What you need to do
In full and without alteration, reproduce every record.

Stored data
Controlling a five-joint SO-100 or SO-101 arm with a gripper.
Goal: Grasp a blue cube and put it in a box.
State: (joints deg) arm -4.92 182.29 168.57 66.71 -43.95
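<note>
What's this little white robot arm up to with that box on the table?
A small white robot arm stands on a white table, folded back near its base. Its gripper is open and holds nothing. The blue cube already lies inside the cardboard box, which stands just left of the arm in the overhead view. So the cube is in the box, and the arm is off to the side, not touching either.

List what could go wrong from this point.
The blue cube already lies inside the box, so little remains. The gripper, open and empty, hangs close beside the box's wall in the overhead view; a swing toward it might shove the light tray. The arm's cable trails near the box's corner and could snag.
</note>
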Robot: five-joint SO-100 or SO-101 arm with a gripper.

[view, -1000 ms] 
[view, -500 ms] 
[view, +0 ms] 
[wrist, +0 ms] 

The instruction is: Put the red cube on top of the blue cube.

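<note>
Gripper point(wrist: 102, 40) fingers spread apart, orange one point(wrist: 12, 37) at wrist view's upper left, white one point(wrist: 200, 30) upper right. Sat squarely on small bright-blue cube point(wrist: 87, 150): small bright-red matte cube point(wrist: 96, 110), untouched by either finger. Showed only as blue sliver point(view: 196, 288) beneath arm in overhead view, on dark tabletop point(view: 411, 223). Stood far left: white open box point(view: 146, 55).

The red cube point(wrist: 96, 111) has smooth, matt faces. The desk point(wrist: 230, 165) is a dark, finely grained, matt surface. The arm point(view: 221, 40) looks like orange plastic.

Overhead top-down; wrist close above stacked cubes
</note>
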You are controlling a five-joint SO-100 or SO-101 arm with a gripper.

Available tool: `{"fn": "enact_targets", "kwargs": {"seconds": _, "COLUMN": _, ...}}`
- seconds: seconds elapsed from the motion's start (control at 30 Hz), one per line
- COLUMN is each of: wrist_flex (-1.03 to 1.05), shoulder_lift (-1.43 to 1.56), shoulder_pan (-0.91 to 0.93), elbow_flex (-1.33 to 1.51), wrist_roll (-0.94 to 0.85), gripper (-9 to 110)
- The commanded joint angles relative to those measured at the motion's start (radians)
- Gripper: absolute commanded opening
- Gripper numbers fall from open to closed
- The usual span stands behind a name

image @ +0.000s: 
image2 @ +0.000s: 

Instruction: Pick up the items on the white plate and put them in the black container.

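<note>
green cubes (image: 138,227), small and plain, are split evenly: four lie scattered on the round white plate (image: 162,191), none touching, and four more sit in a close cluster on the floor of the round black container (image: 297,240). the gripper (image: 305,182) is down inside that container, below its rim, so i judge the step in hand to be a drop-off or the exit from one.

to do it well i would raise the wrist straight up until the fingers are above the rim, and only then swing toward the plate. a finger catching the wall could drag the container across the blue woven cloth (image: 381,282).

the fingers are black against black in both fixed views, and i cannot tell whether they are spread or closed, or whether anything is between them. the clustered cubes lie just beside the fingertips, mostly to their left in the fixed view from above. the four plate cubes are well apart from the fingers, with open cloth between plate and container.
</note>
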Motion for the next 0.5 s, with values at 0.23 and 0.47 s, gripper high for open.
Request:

Response box
Controlling a five-joint SO-100 or SO-101 arm with a gripper.
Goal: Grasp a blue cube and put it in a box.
State: (joints deg) arm -4.92 182.29 168.57 66.71 -43.95
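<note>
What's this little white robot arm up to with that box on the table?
A small white robot arm stands on a white table, folded back near its base. Its gripper is open and holds nothing. The blue cube already lies inside the cardboard box, which stands just left of the arm in the overhead view. So the cube is in the box, and the arm is off to the side, not touching either.

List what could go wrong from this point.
The blue cube already lies inside the box, so little remains. The gripper, open and empty, hangs close beside the box's wall in the overhead view; a swing toward it might shove the light tray. The arm's cable trails near the box's corner and could snag.
</note>
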Robot: five-joint SO-100 or SO-101 arm with a gripper.

[view, -1000 ms] 
[view, -500 ms] 
[view, +0 ms] 
[wrist, +0 ms] 

The instruction is: Put the red cube on top of the blue cube.

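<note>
Gripper point(wrist: 102, 40) fingers spread apart, orange one point(wrist: 12, 37) at wrist view's upper left, white one point(wrist: 200, 30) upper right. Sat squarely on small bright-blue cube point(wrist: 87, 150): small bright-red matte cube point(wrist: 96, 110), untouched by either finger. Showed only as blue sliver point(view: 196, 288) beneath arm in overhead view, on dark tabletop point(view: 411, 223). Stood far left: white open box point(view: 146, 55).

The red cube point(wrist: 96, 111) has smooth, matt faces. The desk point(wrist: 230, 165) is a dark, finely grained, matt surface. The arm point(view: 221, 40) looks like orange plastic.

Overhead top-down; wrist close above stacked cubes
</note>
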You are controlling a five-joint SO-100 or SO-101 arm with a gripper.

Available tool: `{"fn": "enact_targets", "kwargs": {"seconds": _, "COLUMN": _, ...}}`
- seconds: seconds elapsed from the motion's start (control at 30 Hz), one per line
- COLUMN is each of: wrist_flex (-1.03 to 1.05), shoulder_lift (-1.43 to 1.56), shoulder_pan (-0.91 to 0.93), elbow_flex (-1.33 to 1.51), wrist_roll (-0.94 to 0.85), gripper (-9 to 110)
- The commanded joint angles relative to those measured at the motion's start (radians)
- Gripper: absolute commanded opening
- Gripper numbers fall from open to closed
- The usual span stands behind a name

image @ +0.000s: 
image2 @ +0.000s: 

Instruction: Pick up the items on the white plate and put them in the black container.

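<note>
green cubes (image: 138,227), small and plain, are split evenly: four lie scattered on the round white plate (image: 162,191), none touching, and four more sit in a close cluster on the floor of the round black container (image: 297,240). the gripper (image: 305,182) is down inside that container, below its rim, so i judge the step in hand to be a drop-off or the exit from one.

to do it well i would raise the wrist straight up until the fingers are above the rim, and only then swing toward the plate. a finger catching the wall could drag the container across the blue woven cloth (image: 381,282).

the fingers are black against black in both fixed views, and i cannot tell whether they are spread or closed, or whether anything is between them. the clustered cubes lie just beside the fingertips, mostly to their left in the fixed view from above. the four plate cubes are well apart from the fingers, with open cloth between plate and container.
</note>
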Motion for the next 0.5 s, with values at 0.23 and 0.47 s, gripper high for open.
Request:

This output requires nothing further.